EXERCISE: Repeat every record below, word for word.

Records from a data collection

/---

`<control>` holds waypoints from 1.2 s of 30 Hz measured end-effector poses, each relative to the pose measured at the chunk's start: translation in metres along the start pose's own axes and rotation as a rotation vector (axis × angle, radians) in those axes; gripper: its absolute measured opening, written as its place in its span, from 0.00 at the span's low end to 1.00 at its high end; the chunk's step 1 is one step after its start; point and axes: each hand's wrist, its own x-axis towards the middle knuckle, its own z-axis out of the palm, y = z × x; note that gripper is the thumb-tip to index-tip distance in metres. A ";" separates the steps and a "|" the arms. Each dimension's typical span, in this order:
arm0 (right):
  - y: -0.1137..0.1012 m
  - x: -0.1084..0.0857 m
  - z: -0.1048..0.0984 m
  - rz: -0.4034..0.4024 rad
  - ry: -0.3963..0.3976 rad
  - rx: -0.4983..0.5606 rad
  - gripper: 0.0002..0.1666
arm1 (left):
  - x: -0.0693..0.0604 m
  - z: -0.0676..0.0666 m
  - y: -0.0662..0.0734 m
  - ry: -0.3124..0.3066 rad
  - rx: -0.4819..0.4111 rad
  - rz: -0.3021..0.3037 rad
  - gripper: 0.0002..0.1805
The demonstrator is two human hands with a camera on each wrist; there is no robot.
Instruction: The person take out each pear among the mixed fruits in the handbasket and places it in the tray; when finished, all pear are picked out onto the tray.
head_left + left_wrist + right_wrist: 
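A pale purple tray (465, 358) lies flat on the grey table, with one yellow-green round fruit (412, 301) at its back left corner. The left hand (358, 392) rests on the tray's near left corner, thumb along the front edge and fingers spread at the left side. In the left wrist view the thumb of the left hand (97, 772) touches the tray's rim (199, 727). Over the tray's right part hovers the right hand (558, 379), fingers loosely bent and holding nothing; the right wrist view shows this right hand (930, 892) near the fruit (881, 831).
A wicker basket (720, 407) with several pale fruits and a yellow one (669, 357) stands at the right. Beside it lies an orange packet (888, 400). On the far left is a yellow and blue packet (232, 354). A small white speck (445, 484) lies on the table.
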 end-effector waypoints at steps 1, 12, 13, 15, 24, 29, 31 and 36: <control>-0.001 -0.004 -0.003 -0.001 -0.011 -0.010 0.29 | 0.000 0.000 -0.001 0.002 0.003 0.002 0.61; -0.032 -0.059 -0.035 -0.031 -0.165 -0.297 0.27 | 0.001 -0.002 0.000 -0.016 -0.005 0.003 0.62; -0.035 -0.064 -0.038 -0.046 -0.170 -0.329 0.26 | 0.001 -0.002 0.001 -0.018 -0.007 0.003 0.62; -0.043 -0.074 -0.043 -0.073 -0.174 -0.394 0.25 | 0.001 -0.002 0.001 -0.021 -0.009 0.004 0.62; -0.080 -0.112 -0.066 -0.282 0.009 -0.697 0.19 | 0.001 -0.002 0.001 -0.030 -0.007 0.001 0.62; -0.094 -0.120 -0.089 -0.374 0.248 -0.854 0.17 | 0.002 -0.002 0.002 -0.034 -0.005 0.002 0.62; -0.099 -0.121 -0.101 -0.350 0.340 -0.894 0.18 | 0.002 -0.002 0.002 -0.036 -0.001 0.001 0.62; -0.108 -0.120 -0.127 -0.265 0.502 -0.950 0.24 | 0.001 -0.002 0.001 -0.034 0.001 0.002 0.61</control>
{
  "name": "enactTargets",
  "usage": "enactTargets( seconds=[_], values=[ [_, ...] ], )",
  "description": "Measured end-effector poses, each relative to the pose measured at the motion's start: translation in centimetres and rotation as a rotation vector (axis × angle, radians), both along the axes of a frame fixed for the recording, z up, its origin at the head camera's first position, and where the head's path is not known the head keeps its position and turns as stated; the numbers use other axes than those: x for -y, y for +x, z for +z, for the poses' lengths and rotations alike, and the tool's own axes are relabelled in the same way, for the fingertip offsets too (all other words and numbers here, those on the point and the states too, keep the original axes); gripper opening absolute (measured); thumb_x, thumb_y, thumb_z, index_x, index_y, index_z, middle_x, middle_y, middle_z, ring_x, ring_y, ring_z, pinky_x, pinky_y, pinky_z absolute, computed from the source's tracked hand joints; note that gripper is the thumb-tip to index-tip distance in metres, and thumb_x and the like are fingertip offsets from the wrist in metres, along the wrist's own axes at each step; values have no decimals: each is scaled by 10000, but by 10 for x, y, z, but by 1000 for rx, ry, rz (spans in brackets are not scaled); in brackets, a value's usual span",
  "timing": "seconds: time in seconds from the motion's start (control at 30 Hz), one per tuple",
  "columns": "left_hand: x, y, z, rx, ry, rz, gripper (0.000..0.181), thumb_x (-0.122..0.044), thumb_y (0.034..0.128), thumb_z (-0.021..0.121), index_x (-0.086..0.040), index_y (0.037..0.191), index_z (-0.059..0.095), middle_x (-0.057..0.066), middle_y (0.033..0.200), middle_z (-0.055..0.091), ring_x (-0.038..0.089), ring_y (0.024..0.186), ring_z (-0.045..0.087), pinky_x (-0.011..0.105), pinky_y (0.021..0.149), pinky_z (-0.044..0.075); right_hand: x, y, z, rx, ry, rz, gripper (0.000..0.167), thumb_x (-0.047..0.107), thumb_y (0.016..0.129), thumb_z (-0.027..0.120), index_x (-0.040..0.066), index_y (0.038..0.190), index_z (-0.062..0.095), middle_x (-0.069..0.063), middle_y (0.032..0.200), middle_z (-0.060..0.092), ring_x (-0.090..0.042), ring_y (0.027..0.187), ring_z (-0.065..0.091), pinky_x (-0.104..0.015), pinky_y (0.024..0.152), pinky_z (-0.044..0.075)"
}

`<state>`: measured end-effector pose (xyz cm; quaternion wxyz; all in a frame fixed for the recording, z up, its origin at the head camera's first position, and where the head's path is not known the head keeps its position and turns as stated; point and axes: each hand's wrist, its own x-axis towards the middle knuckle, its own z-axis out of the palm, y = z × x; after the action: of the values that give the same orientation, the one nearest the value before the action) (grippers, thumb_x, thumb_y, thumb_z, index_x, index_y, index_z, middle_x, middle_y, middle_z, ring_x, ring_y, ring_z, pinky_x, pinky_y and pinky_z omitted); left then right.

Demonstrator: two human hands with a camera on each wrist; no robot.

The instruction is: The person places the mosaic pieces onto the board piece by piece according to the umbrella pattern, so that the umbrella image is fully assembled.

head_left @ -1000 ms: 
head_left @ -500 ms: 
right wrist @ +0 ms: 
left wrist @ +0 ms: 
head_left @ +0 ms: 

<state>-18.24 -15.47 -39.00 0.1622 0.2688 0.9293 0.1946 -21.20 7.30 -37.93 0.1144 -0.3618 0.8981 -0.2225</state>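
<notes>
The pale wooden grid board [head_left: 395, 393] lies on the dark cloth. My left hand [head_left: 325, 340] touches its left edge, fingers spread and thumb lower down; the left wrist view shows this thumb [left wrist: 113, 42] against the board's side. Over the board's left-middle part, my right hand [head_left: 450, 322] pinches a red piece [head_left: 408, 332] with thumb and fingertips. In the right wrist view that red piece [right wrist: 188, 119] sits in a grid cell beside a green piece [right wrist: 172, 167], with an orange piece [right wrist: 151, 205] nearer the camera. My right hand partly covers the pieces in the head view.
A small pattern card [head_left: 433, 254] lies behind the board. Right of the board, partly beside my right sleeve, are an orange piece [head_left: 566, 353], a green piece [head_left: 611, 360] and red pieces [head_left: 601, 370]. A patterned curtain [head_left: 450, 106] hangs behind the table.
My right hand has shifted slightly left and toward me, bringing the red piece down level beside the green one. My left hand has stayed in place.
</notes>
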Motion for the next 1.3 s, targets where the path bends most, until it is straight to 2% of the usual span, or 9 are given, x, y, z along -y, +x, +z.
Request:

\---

SOLUTION FOR THIS PROBLEM:
`<control>` holds waypoints from 1.2 s of 30 Hz measured end-effector poses, each relative to the pose measured at the chunk's start: translation in metres along the start pose's own axes and rotation as a rotation vector (axis × angle, radians) in those axes; gripper: its absolute measured opening, written as its place in its span, from 0.00 at the span's low end to 1.00 at its high end; the chunk's step 1 is one step after its start; point and axes: each hand's wrist, its own x-axis towards the middle knuckle, its own z-axis out of the palm, y = z × x; note that gripper is the thumb-tip to index-tip distance in metres. A ";" separates the steps and a "|" the arms. Each dimension's typical span, in this order:
arm0 (right):
  - y: -0.1137..0.1012 m
  - x: -0.1084..0.0857 m
  - z: -0.1048..0.0984 m
  - rz: -0.4034..0.4024 rad
  - ry: -0.3963..0.3976 rad
  - rx: -0.4983..0.5606 rad
  - gripper: 0.0002..0.1666
arm1 (left):
  - x: -0.0693..0.0604 m
  - z: -0.0676..0.0666 m
  - y: -0.0662..0.0734 m
  - ry: -0.3124..0.3066 rad
  - rx: -0.4819..0.4111 rad
  - rz: -0.3021..0.3037 rad
  - gripper: 0.0002..0.1805
The demonstrator is two human hands with a camera on each wrist; there is no robot.
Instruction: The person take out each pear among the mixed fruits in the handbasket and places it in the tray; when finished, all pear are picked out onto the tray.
head_left + left_wrist + right_wrist: 
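A pale purple tray (465, 358) lies flat on the grey table, with one yellow-green round fruit (412, 301) at its back left corner. The left hand (358, 392) rests on the tray's near left corner, thumb along the front edge and fingers spread at the left side. In the left wrist view the thumb of the left hand (97, 772) touches the tray's rim (199, 727). Over the tray's right part hovers the right hand (558, 379), fingers loosely bent and holding nothing; the right wrist view shows this right hand (930, 892) near the fruit (881, 831).
A wicker basket (720, 407) with several pale fruits and a yellow one (669, 357) stands at the right. Beside it lies an orange packet (888, 400). On the far left is a yellow and blue packet (232, 354). A small white speck (445, 484) lies on the table.
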 end-effector waypoints at steps 1, 12, 13, 15, 24, 29, 31 and 36: <control>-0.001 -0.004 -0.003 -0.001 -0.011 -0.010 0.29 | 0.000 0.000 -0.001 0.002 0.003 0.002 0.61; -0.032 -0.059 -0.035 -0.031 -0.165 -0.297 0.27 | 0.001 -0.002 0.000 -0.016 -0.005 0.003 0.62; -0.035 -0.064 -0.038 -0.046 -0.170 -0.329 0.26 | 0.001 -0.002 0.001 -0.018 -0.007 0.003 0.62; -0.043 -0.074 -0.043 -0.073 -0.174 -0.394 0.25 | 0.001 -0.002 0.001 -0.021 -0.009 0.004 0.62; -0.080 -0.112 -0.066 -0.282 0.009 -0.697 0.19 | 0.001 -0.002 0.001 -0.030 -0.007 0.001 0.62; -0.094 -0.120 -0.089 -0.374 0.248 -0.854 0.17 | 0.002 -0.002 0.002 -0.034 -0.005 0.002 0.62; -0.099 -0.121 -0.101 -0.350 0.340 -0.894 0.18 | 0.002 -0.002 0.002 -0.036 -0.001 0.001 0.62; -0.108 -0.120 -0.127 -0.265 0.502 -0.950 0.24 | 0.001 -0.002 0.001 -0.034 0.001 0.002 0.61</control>
{
  "name": "enactTargets",
  "usage": "enactTargets( seconds=[_], values=[ [_, ...] ], )",
  "description": "Measured end-effector poses, each relative to the pose measured at the motion's start: translation in centimetres and rotation as a rotation vector (axis × angle, radians), both along the axes of a frame fixed for the recording, z up, its origin at the head camera's first position, and where the head's path is not known the head keeps its position and turns as stated; the numbers use other axes than those: x for -y, y for +x, z for +z, for the poses' lengths and rotations alike, and the tool's own axes are relabelled in the same way, for the fingertip offsets too (all other words and numbers here, those on the point and the states too, keep the original axes); gripper opening absolute (measured); thumb_x, thumb_y, thumb_z, index_x, index_y, index_z, middle_x, middle_y, middle_z, ring_x, ring_y, ring_z, pinky_x, pinky_y, pinky_z absolute, computed from the source's tracked hand joints; note that gripper is the thumb-tip to index-tip distance in metres, and thumb_x and the like are fingertip offsets from the wrist in metres, along the wrist's own axes at each step; values have no decimals: each is scaled by 10000, but by 10 for x, y, z, but by 1000 for rx, ry, rz (spans in brackets are not scaled); in brackets, a value's usual span",
  "timing": "seconds: time in seconds from the motion's start (control at 30 Hz), one per tuple",
  "columns": "left_hand: x, y, z, rx, ry, rz, gripper (0.000..0.181), thumb_x (-0.122..0.044), thumb_y (0.034..0.128), thumb_z (-0.021..0.121), index_x (-0.086..0.040), index_y (0.037..0.191), index_z (-0.059..0.095), middle_x (-0.057..0.066), middle_y (0.033..0.200), middle_z (-0.055..0.091), ring_x (-0.038..0.089), ring_y (0.024..0.186), ring_z (-0.045..0.087), pinky_x (-0.011..0.105), pinky_y (0.021..0.149), pinky_z (-0.044..0.075); right_hand: x, y, z, rx, ry, rz, gripper (0.000..0.167), thumb_x (-0.047..0.107), thumb_y (0.016..0.129), thumb_z (-0.027..0.120), index_x (-0.040..0.066), index_y (0.038..0.190), index_z (-0.062..0.095), middle_x (-0.069..0.063), middle_y (0.032..0.200), middle_z (-0.060..0.092), ring_x (-0.090..0.042), ring_y (0.027..0.187), ring_z (-0.065..0.091), pinky_x (-0.104..0.015), pinky_y (0.024..0.152), pinky_z (-0.044..0.075)"
}

`<state>`: measured end-effector pose (xyz cm; quaternion wxyz; all in a frame fixed for the recording, z up, its origin at the head camera's first position, and where the head's path is not known the head keeps its position and turns as stated; point and axes: each hand's wrist, its own x-axis towards the middle knuckle, its own z-axis out of the palm, y = z × x; after the action: of the values that give the same orientation, the one nearest the value before the action) (grippers, thumb_x, thumb_y, thumb_z, index_x, index_y, index_z, middle_x, middle_y, middle_z, ring_x, ring_y, ring_z, pinky_x, pinky_y and pinky_z omitted); left then right.

Demonstrator: two human hands with a camera on each wrist; no robot.

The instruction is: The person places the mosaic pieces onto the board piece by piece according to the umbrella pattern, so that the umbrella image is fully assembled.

head_left @ -1000 ms: 
head_left @ -500 ms: 
right wrist @ +0 ms: 
left wrist @ +0 ms: 
head_left @ +0 ms: 

<state>-18.24 -15.47 -39.00 0.1622 0.2688 0.9293 0.1946 -21.20 7.30 -37.93 0.1144 -0.3618 0.8981 -0.2225</state>
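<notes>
The pale wooden grid board [head_left: 395, 393] lies on the dark cloth. My left hand [head_left: 325, 340] touches its left edge, fingers spread and thumb lower down; the left wrist view shows this thumb [left wrist: 113, 42] against the board's side. Over the board's left-middle part, my right hand [head_left: 450, 322] pinches a red piece [head_left: 408, 332] with thumb and fingertips. In the right wrist view that red piece [right wrist: 188, 119] sits in a grid cell beside a green piece [right wrist: 172, 167], with an orange piece [right wrist: 151, 205] nearer the camera. My right hand partly covers the pieces in the head view.
A small pattern card [head_left: 433, 254] lies behind the board. Right of the board, partly beside my right sleeve, are an orange piece [head_left: 566, 353], a green piece [head_left: 611, 360] and red pieces [head_left: 601, 370]. A patterned curtain [head_left: 450, 106] hangs behind the table.
My right hand has shifted slightly left and toward me, bringing the red piece down level beside the green one. My left hand has stayed in place.
</notes>
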Motion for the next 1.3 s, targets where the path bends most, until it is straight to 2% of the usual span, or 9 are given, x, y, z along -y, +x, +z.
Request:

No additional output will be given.